Bank centralny będzie dokładniej sprawdzał, na co przeznaczane są kredyty – zapowiedział jego wiceprezes Li Dongrong. W listopadzie zeszłego roku bank centralny zniósł wszelkie ograniczenia na kredyty i zachęcał banki, by wspierały program stymulacyjny, w którym rząd przeznaczył 4 bln juanów (1,85 bln zł) na wsparcie wzrostu gospodarczego.
W rezultacie tylko w czerwcu banki pożyczyły 1,53 bln juanów, pięć razy więcej niż przed rokiem, a od początku roku do gospodarki napłynęło prawie 7,5 bln juanów nowych kredytów.

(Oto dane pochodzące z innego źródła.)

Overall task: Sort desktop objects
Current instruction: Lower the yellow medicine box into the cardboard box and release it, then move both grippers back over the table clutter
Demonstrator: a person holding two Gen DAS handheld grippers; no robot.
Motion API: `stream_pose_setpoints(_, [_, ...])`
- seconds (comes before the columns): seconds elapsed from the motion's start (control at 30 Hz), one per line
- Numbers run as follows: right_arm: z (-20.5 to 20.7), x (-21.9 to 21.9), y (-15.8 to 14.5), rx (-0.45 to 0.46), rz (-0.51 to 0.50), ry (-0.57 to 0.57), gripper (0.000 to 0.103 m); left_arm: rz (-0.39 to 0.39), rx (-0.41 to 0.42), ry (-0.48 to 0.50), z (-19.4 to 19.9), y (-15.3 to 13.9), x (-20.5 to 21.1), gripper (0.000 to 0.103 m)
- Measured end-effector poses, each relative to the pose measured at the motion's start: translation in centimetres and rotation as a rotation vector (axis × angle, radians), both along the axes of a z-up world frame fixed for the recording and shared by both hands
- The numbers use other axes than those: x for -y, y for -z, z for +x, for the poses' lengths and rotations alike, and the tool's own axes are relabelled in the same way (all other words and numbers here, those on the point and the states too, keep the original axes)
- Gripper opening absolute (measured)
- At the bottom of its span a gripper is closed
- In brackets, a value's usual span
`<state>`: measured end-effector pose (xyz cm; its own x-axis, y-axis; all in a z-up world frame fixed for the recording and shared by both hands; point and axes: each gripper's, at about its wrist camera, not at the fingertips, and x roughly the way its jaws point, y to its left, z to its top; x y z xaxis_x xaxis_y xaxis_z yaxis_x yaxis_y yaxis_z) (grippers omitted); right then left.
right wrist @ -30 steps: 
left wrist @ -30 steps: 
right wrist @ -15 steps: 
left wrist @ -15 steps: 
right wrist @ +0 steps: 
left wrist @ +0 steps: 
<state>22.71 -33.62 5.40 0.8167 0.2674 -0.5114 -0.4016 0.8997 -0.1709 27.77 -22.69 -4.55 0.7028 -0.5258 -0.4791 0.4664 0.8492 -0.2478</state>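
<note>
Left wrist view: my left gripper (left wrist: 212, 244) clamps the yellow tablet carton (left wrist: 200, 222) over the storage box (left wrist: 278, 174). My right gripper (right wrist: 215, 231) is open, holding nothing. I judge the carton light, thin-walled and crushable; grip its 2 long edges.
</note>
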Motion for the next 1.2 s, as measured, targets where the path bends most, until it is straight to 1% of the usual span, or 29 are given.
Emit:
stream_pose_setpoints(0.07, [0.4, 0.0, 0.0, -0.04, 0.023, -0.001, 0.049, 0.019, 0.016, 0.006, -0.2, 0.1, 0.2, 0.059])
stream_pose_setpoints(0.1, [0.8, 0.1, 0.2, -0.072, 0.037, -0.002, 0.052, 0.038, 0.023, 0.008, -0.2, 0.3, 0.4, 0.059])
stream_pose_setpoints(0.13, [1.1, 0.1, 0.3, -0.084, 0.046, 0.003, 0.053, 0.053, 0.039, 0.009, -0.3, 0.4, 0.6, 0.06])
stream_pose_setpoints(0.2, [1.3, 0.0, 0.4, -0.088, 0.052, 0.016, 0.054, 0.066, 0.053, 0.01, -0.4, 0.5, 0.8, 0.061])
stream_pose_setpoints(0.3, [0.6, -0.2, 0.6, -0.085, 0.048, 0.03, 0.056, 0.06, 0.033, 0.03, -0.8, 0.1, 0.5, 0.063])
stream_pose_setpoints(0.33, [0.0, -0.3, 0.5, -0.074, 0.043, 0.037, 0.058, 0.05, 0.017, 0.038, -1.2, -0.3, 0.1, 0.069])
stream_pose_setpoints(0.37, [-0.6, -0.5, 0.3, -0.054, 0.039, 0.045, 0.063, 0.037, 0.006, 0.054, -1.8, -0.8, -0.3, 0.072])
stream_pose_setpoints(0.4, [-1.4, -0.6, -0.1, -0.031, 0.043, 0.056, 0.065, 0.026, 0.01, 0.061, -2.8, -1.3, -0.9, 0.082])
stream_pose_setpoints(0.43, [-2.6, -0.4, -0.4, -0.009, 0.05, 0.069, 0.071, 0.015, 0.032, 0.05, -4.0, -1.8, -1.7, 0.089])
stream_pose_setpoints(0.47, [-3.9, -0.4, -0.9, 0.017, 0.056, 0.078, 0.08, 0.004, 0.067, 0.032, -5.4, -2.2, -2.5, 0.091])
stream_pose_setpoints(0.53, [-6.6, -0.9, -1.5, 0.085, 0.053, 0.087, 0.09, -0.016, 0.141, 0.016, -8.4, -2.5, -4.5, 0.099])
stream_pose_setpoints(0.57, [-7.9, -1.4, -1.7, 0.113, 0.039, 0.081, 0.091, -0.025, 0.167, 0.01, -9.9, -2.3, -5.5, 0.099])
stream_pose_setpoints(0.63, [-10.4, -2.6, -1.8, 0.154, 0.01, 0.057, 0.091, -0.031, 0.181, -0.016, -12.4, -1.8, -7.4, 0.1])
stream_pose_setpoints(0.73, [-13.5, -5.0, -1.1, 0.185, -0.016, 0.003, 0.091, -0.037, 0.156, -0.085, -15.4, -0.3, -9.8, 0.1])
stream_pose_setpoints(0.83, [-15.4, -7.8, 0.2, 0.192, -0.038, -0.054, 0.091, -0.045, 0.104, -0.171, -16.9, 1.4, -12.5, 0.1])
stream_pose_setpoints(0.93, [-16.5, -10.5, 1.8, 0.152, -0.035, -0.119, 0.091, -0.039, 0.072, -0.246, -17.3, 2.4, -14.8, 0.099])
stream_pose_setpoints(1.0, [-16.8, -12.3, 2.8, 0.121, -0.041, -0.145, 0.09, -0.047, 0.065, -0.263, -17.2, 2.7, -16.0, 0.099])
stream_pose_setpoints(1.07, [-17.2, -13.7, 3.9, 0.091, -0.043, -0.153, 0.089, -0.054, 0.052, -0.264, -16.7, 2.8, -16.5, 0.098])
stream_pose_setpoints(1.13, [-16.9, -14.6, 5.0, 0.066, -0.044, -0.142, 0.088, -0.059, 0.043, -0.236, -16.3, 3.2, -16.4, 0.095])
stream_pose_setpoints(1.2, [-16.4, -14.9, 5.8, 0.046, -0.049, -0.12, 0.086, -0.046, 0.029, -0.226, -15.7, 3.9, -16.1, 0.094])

Ta eksplozja kredytowa rzeczywiście przyspieszyła rozwój chińskiej gospodarki i przyczyniła się do wzrostu indeksu giełdy w Szanghaju o 80 proc. w porównaniu z dołkiem z 4 listopada zeszłego roku.
Agencja ratingowa Standard & Poor’s ostrzegła wczoraj, że tak szybki wzrost kredytów może zwiększyć presję na chiński system bankowy. Wiceprezes Li podkreślił, że bank centralny „będzie wierny zasadzie zapobiegania ryzyku”, ale nie powiedział, jak będzie wyglądało zaostrzenie kontroli. Przyznał też, że polityka wspomagania popytu wewnętrznego została wymuszona przez zewnętrzne uwarunkowania, a proces restrukturyzacji gospodarki, tak by bardziej uniezależnić ją od eksportu, jest bardzo żmudny.